The reason behind this discontinuity is the fact that with newer MacOS versions, Apple decided to push even more the virtualisation of the system. A discussion on the developer forums explains better the effects of this choice: developer.apple.com/forums/thread/655588.
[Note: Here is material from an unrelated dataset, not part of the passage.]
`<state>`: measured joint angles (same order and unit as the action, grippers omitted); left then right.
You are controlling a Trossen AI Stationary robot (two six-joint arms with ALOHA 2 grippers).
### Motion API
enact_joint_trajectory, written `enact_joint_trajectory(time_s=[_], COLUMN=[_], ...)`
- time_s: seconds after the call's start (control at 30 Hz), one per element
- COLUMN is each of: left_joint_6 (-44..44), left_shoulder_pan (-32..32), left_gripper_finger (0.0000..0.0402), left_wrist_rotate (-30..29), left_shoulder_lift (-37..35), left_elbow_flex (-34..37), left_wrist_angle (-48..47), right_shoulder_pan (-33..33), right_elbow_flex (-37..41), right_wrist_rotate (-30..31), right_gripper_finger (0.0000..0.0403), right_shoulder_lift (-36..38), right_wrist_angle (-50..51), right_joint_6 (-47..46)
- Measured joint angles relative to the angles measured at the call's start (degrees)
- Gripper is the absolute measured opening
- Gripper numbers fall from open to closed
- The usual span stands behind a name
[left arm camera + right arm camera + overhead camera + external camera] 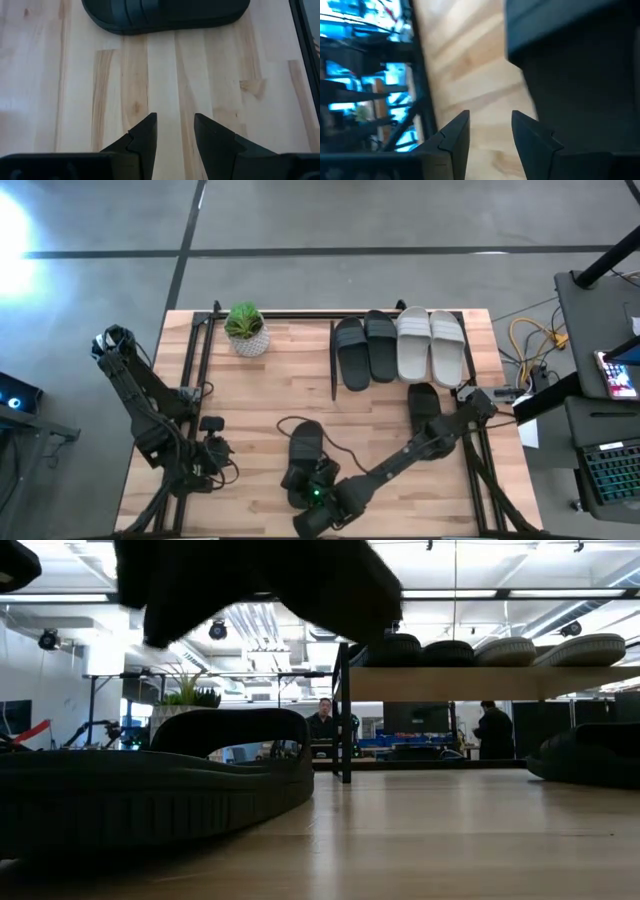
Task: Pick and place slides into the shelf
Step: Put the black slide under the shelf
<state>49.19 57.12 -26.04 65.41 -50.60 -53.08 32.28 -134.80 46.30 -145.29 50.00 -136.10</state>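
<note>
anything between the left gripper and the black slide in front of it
No. In the left wrist view only bare wooden tabletop lies between the left gripper and the black slide.

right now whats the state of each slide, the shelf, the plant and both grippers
black pair: on the shelf, side by side
light grey pair: on the shelf, right of the black pair
black slide: flat on the table
black slide: on the table under the right arm
shelf: four slides on top
potted plant: upright
left gripper: open, empty
right gripper: open, empty

The wooden table (260,395) carries a potted plant (246,330), two loose black slides (303,455) and the shelf (480,682), four slides on top.
</note>
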Motion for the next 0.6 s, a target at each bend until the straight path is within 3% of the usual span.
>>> enact_joint_trajectory(time_s=[0.2,0.6], left_joint_6=[-0.02,-2.94], left_shoulder_pan=[0.00,0.07], left_gripper_finger=[0.0115,0.0115], left_wrist_rotate=[0.02,0.54], left_shoulder_lift=[0.00,0.00], left_elbow_flex=[0.10,0.09], left_wrist_angle=[-0.05,0.08], right_shoulder_pan=[-1.06,-3.47], right_elbow_flex=[0.15,1.15], right_wrist_rotate=[0.83,-1.72], right_gripper_finger=[0.0130,0.0130], right_shoulder_lift=[-2.89,-2.95], right_wrist_angle=[-2.49,3.84], right_joint_6=[-0.58,-0.43])
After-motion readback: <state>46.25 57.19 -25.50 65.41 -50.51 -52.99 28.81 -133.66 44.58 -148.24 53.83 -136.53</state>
We also included Foundation, hence the CoreFoundation framework libraries are in. The obvious implication is the fact that some Objective-C code is in the program as well, so its runtime is included (libobjc.A.dylib
).
Conclusions
Here I had multiple objectives. First, I wanted to illustrate in practical terms what I explained in my previous article. I wanted also to show how the command objdump
helps us to do binary analysis. Finally, I have introduced the hell of dynamic libraries.